I went to where he stood, and he handed me a confection whose perfection I wouldn't have dreamed of in a year of Sundays. I closed my eyes, and let my tastebuds die of rapture, as the chocolate melted over them, and made its way down my throat. He only laughed, and moved to something else.

"Try this!"

It was vanilla fudge, better than the chocolate, but only because it was what I had in my mouth now.

"Now this!"

I tried everything he had, and when that was done, I tried every one of them again. He giggled like a schoolboy. Come to think of it, do school boys giggle? What I mean is, he giggled.

"D'ya think anyone will like any of this?"

"Are you kidding? People will storm the ramparts to get at this stuff!"

"Ya think so?"

"I know so."

"Good," he said, folding his arms. "I wanna be a success."

He seemed to forget about me then, getting lost in his own thoughts, and I wondered if I should leave. But moving might disturb him, and he seemed in need of the peace. I thought it better to stay.

"How'd you get in here?" he finally asked, remembering I was in the room.

"The door was unlocked."

"Oh," he said, a hint of color rising into his pale cheeks. "I should pay more attention to that! Did you want something?"
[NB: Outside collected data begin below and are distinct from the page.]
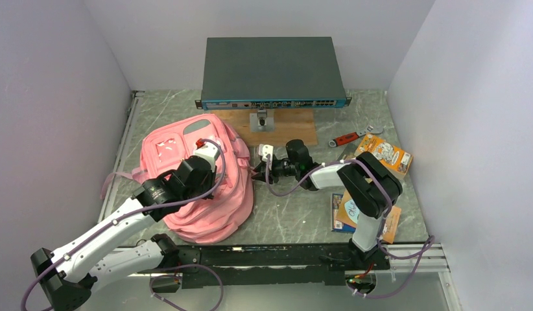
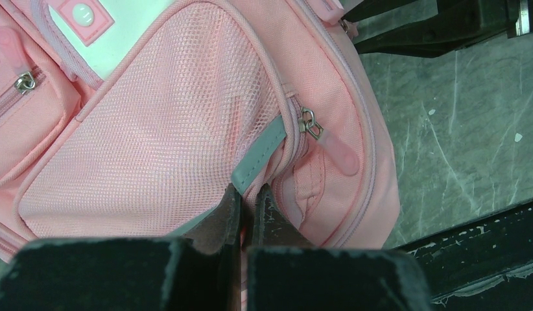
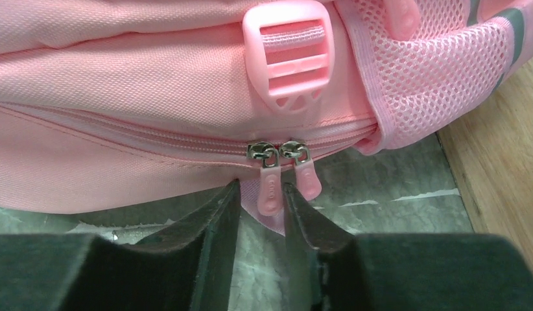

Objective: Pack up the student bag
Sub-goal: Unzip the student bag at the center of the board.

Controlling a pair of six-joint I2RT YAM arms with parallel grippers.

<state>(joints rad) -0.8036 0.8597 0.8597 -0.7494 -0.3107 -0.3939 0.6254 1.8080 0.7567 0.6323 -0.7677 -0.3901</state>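
Note:
The pink student bag [image 1: 218, 207] lies on the table's left half. My left gripper [image 1: 211, 150] rests on top of it. In the left wrist view it [image 2: 249, 194] is shut on a fold of the bag's fabric [image 2: 296, 188], beside the mesh side pocket [image 2: 160, 129] and a zip pull [image 2: 338, 152]. My right gripper [image 1: 255, 170] is at the bag's right edge. In the right wrist view it [image 3: 260, 191] is open a little, and a pink zip pull [image 3: 269, 184] hangs between the fingertips. A second pull [image 3: 307, 176] hangs just right of it, under a pink buckle [image 3: 286, 58].
A grey rack box [image 1: 272, 71] stands at the back on a wooden board [image 1: 296, 129]. A red-handled tool [image 1: 347, 138] and a wrench [image 1: 371, 129] lie at back right. Books [image 1: 384, 154] [image 1: 345, 214] lie on the right. Walls enclose three sides.

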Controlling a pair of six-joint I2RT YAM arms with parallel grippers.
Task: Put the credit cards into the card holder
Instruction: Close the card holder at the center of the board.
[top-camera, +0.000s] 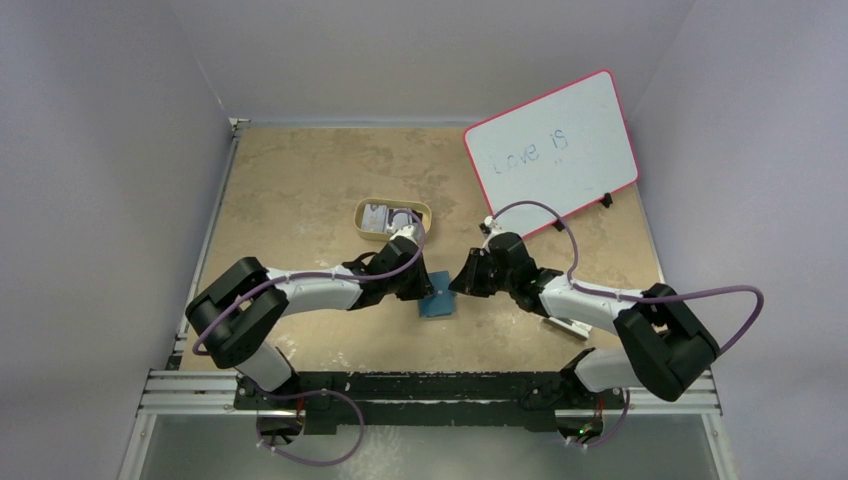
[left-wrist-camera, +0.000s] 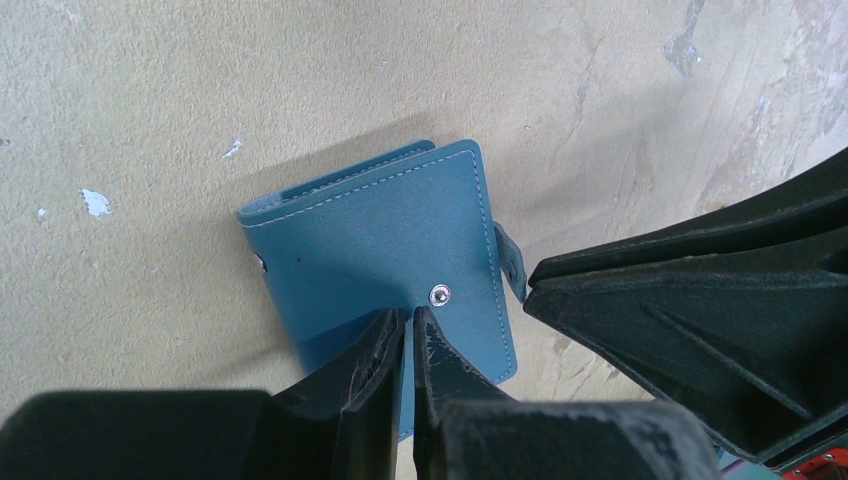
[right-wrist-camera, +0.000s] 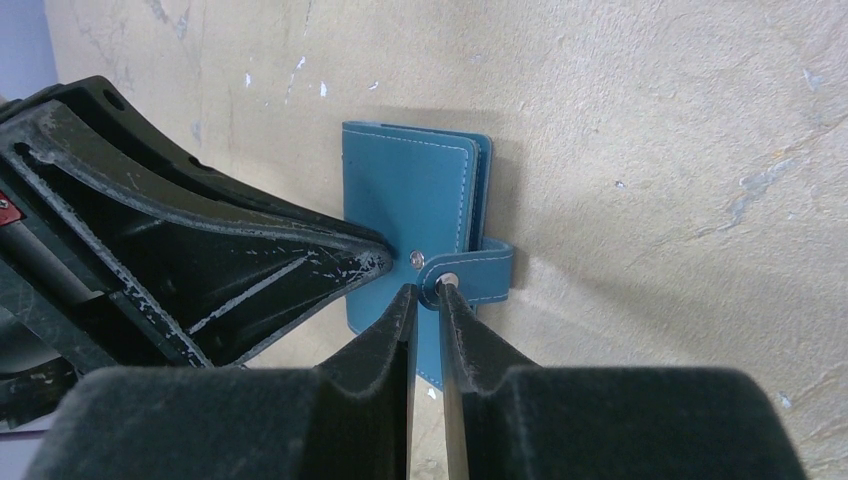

Did I want something? His question confused me for a moment. He'd just given me a sampling of all these candy wonders… did he mean that? Did I want more? I'd wanted only to find the source of the smells, that was all. But was it? I remembered the pink slip in my pocket. I took it out; held it in my hand. It was wrinkled, like me. I'd stuffed it there, as if mangling it would make us even. The boy-wonder eyed it.

"You're old," he said.

"My old employer thinks so," I said, only mildly offended by his bluntness. It was true, what he said, and the truth wasn't half as offensive as what my old employer had done. "They let me go today."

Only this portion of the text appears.